Concluyo citando por extenso la crítica que comparto de Juán Antonio

Estrada en el artículo que sigue, De la teodicea a la esperanza. “Si a esto se

añaden afirmaciones como las de que el creador no puede crear un mundo

sin mal, porque la condición de creatura implica la existencia del mal, y

Dios no puede simultáneamente ser creador y evitar el mal, el problema se

complica. Cuando se dice que la idea de una creación sin mal es imposible

y que sería como querer un círculo cuadrado, se hace un afirmación lógica y

se transforma el planteamiento histórico del mal, propio de la religión judeo

cristiana. Si esta afirmación universal que pretende conocer por principio lo

que Dios puede o no hacer, fuera cierta, habríamos encontrado la prueba

irrefutable de la no existencia del Dios de la tradición judeo cristiana”.

Lo que me gustaría preguntar al amigo Andrés es cómo compagina su

ponerología con el relato bíblico de un Dios que ha creado un mundo finito,

pero que lo considera bueno y a unas criaturas “a su imagen y semejanza”,

que son finitas, pero perfectas, es decir, sin inclinación al mal que

desconocen, incluso el de la muerte, sin haber perdido por ello un ápice de

libertad? ¿Acaso la esperanza cristiana no se cifra en un Dios amoroso y

omnipotente, dispuesto a salvar al género humano, devolviéndole un día a

su primera perfección? “Porque si los muertos no resucitan, tampoco Cristo

ha resucitado. Y si Cristo no ha resucitado, vuestra fe carece de sentido”

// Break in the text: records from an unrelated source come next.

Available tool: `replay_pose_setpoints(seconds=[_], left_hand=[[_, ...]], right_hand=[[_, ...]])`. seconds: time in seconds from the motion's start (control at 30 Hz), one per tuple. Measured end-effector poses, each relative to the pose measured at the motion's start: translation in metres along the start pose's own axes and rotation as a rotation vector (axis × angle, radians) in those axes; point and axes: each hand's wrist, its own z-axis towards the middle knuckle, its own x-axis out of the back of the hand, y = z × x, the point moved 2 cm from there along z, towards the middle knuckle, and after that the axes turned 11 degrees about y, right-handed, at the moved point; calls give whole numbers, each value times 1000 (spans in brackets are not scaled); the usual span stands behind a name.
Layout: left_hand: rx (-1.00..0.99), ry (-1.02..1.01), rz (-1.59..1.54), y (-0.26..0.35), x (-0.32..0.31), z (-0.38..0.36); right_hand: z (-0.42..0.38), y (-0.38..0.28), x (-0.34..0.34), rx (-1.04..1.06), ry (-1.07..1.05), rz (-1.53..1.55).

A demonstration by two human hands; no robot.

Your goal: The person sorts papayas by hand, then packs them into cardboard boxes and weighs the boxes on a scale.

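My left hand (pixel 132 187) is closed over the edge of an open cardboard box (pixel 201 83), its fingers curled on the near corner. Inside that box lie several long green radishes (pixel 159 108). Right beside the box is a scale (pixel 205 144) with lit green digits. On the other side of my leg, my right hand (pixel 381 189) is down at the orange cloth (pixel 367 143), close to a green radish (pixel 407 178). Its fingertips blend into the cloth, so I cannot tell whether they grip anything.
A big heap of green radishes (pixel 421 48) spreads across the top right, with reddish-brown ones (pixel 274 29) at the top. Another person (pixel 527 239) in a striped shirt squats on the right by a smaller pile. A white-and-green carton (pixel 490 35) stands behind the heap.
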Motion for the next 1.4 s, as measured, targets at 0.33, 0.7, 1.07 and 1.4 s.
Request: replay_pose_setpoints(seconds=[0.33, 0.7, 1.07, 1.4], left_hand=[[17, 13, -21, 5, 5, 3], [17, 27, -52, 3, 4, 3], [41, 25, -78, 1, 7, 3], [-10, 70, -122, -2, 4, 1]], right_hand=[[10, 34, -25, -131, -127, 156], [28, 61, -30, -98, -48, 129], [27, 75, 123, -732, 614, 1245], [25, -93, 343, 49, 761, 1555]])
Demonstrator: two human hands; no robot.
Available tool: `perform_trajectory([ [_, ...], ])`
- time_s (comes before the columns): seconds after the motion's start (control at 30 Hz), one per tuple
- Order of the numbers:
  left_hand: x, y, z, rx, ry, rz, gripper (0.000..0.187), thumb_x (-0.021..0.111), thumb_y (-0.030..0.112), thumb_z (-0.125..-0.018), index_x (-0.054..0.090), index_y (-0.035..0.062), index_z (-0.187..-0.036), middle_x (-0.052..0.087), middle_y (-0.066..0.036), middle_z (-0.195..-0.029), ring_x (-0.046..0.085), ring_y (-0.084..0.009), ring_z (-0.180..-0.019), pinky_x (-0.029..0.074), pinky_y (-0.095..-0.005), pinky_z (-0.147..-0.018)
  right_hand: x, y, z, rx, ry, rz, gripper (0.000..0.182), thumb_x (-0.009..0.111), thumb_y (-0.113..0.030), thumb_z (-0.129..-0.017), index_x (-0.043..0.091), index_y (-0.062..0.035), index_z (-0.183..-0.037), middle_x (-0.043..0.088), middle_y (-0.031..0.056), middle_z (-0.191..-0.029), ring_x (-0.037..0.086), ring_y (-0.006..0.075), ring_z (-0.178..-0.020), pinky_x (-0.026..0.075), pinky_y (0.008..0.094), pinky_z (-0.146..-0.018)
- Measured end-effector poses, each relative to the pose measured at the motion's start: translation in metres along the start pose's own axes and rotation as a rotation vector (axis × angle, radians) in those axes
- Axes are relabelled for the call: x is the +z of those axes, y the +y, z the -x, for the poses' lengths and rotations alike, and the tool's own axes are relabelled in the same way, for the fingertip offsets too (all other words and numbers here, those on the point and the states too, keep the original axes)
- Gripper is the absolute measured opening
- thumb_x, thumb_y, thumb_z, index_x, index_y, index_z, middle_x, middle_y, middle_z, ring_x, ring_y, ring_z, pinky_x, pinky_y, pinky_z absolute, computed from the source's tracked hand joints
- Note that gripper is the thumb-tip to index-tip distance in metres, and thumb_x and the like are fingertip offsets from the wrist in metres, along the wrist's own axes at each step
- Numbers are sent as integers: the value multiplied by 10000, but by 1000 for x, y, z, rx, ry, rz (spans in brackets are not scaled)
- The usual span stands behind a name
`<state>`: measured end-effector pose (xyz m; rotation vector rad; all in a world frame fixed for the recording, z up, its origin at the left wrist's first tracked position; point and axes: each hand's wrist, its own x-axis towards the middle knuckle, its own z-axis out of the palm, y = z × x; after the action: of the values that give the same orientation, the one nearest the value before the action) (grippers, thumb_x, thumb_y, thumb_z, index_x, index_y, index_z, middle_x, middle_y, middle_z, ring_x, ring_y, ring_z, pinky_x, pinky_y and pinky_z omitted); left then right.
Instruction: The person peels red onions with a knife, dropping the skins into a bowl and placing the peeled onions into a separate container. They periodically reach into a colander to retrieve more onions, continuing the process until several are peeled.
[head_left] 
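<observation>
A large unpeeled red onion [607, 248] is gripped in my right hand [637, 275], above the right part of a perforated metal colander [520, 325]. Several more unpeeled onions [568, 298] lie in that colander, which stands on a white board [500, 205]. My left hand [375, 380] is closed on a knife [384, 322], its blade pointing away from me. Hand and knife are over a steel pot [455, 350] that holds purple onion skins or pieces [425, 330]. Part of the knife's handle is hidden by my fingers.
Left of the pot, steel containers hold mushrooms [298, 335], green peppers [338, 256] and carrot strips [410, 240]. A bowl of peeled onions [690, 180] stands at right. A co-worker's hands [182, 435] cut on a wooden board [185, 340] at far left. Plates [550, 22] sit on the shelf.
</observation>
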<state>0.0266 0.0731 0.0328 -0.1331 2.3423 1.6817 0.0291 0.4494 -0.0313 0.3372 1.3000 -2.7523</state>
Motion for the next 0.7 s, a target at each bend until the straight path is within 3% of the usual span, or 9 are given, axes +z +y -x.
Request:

(Pablo, I Corintios, 15, 16-18). ¿Cómo, desde la metafísica que propones

podría el Dios amoroso y omnipotente salvar de la muerte a la criatura

finita, a la que ha prometido “una vida eterna” en gozo y perfección? La fe

en la salvación supone que Dios puede librarnos de la muerte (resurrección

de la carne) y dejarnos vivir para siempre en la perfección que nos creó.